She prided herself on being as unique as possible, but David never really thought she had a choice. Grooming, normal conversation, and pauses that weren’t painfully awkward were all things beyond her capabilities. He would have been more impressed if he found Will making out with his own shoe.
“Oh. Wow, I didn’t know you two were together,” David said.
Weird Peggy brightened at the notion.
“We’re not, we’re nothing,” Will said.
Weird Peggy held a frown for a moment then shrugged, put her top hat back on, and ambled away.
“After everything that’s been destroyed, why did that hat have to survive?” David said.
Will said nothing. He wiped his white mop of hair from his brow, shoveled his loot from the drop onto his threadbare sheet, and bundled it together into a sack. Will stood and avoided David’s eyes.
“So . . . Peggy?” David said.
“Lay off it.”
“Hey, I think it’s great you have girlfriend—”
“She’s not my—you listen, you’re not allowed to give me shit about this,” Will said.
“I don’t know . . . see, I kind of feel another comment coming on.”
“Oh, yeah? Sure about that? Then I guess you don’t want any of this then.”

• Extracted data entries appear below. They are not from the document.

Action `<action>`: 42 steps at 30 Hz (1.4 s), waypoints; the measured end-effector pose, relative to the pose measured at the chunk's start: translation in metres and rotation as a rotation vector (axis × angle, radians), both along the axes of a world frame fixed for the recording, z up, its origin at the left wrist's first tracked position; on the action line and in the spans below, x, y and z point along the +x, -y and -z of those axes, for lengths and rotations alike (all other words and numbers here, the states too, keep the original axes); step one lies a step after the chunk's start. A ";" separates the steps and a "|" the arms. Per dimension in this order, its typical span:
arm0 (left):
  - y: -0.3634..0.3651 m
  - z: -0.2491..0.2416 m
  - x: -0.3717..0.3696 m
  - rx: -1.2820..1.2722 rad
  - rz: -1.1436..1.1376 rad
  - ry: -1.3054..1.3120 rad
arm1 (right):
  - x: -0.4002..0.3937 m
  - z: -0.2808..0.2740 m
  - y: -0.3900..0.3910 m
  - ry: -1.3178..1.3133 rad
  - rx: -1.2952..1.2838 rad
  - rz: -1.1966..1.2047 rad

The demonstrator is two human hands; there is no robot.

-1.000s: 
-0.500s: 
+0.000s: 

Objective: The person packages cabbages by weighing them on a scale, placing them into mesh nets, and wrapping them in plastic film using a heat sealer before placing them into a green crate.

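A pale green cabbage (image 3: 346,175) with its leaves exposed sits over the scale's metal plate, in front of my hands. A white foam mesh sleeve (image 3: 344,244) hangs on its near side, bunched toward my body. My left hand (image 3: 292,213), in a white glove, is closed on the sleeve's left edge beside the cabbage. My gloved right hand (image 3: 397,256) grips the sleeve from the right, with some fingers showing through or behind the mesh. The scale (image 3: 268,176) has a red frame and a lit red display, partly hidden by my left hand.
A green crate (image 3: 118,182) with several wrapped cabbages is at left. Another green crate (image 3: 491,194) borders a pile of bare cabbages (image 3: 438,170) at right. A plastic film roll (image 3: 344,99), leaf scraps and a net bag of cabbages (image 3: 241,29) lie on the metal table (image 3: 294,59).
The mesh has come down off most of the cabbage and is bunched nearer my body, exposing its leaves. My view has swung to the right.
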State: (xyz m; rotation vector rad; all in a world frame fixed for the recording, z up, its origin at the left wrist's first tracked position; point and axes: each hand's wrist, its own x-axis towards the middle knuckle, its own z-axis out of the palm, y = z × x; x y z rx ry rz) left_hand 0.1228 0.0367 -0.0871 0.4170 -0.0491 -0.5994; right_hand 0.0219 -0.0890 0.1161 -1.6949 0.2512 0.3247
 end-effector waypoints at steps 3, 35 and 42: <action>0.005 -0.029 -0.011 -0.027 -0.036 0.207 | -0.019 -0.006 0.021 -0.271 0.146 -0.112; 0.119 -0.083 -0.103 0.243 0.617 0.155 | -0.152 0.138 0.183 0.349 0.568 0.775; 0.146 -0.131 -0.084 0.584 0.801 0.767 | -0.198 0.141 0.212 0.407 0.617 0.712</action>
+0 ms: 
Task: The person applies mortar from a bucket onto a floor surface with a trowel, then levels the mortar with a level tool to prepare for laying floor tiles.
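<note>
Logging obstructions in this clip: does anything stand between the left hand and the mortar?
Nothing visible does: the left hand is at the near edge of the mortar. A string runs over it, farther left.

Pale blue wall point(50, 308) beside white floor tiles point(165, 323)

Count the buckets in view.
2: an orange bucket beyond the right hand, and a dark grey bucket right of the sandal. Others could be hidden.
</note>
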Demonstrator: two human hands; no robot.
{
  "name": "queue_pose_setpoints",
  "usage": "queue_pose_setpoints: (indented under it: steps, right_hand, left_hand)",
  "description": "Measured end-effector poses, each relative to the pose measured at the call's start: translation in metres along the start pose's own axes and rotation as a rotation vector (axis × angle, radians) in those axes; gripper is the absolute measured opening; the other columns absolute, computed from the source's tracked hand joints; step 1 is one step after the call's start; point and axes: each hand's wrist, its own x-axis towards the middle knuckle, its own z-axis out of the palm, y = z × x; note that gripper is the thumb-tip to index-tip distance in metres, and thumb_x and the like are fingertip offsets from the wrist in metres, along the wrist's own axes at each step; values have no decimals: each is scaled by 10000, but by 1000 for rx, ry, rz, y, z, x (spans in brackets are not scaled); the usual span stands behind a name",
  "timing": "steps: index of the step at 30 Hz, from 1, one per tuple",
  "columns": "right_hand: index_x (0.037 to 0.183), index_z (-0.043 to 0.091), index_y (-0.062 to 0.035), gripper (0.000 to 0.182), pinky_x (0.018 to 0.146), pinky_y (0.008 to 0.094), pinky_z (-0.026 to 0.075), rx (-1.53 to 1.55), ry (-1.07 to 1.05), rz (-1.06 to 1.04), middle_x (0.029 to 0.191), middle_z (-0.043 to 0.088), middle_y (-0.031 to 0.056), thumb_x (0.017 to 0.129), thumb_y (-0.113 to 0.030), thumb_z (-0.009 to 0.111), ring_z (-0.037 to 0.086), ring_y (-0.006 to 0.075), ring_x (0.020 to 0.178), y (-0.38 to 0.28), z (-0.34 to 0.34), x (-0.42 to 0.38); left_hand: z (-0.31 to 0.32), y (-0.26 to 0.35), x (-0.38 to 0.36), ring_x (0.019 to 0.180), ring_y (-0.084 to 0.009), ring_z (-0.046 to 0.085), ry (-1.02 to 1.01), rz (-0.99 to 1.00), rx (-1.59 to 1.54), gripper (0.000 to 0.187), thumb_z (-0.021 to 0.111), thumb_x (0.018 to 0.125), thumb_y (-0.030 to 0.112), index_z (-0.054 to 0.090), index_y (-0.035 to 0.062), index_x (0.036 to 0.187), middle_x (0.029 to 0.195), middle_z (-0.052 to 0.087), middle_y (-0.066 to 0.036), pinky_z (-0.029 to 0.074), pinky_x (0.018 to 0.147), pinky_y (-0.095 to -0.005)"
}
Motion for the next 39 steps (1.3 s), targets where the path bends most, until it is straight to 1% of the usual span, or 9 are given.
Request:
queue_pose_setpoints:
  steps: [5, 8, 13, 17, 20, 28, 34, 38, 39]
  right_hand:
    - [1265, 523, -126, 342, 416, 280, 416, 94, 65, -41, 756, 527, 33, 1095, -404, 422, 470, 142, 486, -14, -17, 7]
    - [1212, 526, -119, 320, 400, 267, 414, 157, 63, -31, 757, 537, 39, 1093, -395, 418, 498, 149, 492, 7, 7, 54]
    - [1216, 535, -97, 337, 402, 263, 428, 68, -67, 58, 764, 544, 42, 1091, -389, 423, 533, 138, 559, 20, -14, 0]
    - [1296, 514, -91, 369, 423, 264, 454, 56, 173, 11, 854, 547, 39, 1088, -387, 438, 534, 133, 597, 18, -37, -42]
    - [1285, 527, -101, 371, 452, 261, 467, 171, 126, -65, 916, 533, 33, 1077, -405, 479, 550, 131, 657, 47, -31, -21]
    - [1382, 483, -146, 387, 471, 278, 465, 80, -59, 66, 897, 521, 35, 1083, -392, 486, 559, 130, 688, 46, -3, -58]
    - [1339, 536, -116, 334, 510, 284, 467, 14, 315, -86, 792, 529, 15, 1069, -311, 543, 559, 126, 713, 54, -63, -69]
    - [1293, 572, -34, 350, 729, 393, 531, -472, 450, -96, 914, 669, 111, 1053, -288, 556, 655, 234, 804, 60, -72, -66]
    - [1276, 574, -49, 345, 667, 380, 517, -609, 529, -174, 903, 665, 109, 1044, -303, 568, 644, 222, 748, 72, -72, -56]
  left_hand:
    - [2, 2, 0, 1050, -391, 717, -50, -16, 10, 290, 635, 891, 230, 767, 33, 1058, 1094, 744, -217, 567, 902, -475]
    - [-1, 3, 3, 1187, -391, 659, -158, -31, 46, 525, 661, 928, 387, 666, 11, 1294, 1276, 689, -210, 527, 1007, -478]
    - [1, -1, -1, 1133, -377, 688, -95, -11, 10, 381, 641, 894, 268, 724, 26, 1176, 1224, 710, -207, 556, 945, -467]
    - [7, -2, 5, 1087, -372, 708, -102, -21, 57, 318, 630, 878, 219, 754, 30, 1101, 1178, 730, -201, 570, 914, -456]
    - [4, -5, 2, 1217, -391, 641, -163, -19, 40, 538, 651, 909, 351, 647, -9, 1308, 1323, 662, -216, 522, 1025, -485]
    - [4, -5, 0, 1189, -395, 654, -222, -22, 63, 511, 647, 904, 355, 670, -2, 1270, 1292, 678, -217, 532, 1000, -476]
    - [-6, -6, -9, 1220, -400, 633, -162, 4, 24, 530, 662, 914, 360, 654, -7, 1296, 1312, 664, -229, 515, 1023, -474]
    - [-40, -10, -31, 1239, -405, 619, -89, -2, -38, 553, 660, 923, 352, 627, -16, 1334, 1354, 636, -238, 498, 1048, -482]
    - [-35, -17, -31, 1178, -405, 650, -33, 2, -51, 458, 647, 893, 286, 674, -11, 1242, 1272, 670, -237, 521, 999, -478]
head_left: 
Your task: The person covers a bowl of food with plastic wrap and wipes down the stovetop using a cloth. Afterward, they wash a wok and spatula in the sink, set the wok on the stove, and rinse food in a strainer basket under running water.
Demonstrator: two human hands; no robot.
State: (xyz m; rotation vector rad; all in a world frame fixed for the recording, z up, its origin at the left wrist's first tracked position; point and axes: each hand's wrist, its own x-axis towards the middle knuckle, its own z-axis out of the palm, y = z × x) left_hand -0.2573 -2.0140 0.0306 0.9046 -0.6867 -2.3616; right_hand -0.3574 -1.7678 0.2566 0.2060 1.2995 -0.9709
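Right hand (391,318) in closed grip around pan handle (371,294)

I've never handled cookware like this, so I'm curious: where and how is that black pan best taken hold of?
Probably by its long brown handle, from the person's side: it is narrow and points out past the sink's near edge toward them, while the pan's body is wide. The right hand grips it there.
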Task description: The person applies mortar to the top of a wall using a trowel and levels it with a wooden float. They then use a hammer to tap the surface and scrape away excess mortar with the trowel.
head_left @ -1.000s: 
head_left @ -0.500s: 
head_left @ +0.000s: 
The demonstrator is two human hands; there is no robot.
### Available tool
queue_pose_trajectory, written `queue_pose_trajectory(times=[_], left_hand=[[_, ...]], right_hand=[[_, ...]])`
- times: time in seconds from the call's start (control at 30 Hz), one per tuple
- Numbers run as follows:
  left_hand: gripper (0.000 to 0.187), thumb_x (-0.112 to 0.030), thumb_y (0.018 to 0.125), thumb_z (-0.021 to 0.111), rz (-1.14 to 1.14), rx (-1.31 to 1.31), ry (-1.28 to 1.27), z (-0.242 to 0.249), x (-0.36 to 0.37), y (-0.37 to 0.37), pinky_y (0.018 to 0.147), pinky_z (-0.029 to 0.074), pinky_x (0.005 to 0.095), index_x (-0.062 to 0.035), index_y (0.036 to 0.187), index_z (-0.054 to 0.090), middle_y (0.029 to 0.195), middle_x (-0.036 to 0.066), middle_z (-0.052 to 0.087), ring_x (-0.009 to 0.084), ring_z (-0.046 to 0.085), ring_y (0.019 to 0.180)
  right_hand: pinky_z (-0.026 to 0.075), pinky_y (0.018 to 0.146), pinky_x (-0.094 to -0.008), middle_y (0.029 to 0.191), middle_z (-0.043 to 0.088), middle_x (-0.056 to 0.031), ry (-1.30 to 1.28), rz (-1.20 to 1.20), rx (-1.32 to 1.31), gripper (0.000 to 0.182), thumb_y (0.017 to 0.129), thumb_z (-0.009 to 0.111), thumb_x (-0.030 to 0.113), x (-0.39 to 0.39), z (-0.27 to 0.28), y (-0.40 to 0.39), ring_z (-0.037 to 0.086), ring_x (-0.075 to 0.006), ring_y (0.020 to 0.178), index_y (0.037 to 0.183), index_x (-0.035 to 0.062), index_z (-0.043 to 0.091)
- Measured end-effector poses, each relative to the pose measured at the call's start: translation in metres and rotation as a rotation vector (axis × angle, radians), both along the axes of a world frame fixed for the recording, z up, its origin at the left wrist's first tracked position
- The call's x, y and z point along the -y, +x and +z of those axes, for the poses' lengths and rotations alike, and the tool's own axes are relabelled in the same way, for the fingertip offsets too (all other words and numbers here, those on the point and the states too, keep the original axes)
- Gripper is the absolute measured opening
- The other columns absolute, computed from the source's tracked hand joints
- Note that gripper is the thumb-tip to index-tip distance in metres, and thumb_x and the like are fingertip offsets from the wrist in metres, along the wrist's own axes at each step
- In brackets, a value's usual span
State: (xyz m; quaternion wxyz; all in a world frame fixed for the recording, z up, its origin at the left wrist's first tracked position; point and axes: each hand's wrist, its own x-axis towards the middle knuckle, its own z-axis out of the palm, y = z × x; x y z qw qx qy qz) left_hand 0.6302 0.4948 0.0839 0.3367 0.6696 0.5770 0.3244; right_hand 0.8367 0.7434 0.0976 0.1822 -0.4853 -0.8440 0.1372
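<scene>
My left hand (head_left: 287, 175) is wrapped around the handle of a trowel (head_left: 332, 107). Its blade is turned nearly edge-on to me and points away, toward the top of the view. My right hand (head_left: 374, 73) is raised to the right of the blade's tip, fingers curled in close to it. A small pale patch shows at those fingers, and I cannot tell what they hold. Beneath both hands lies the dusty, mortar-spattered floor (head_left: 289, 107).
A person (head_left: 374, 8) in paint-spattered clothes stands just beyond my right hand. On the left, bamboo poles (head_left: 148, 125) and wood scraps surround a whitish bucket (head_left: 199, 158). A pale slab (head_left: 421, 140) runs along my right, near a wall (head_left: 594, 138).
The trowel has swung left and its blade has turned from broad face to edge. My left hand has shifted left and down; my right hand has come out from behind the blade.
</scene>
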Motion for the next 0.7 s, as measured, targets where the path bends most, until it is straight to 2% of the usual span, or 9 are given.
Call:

Will produced a plastic jar from his sack with an inch and a half of creamy peanut butter at the bottom of it. David could almost smell the nuttiness through the jar. Thick, oily, and dense but still dripping, oozing. Pure fat packed together with so much body it might as well have been meat. He imagined it coating his mouth, working its way between his teeth, a gorgeous, glistening glue spreading its sweet butter over the back of his tongue and leaving a film that would linger on his taste buds for days.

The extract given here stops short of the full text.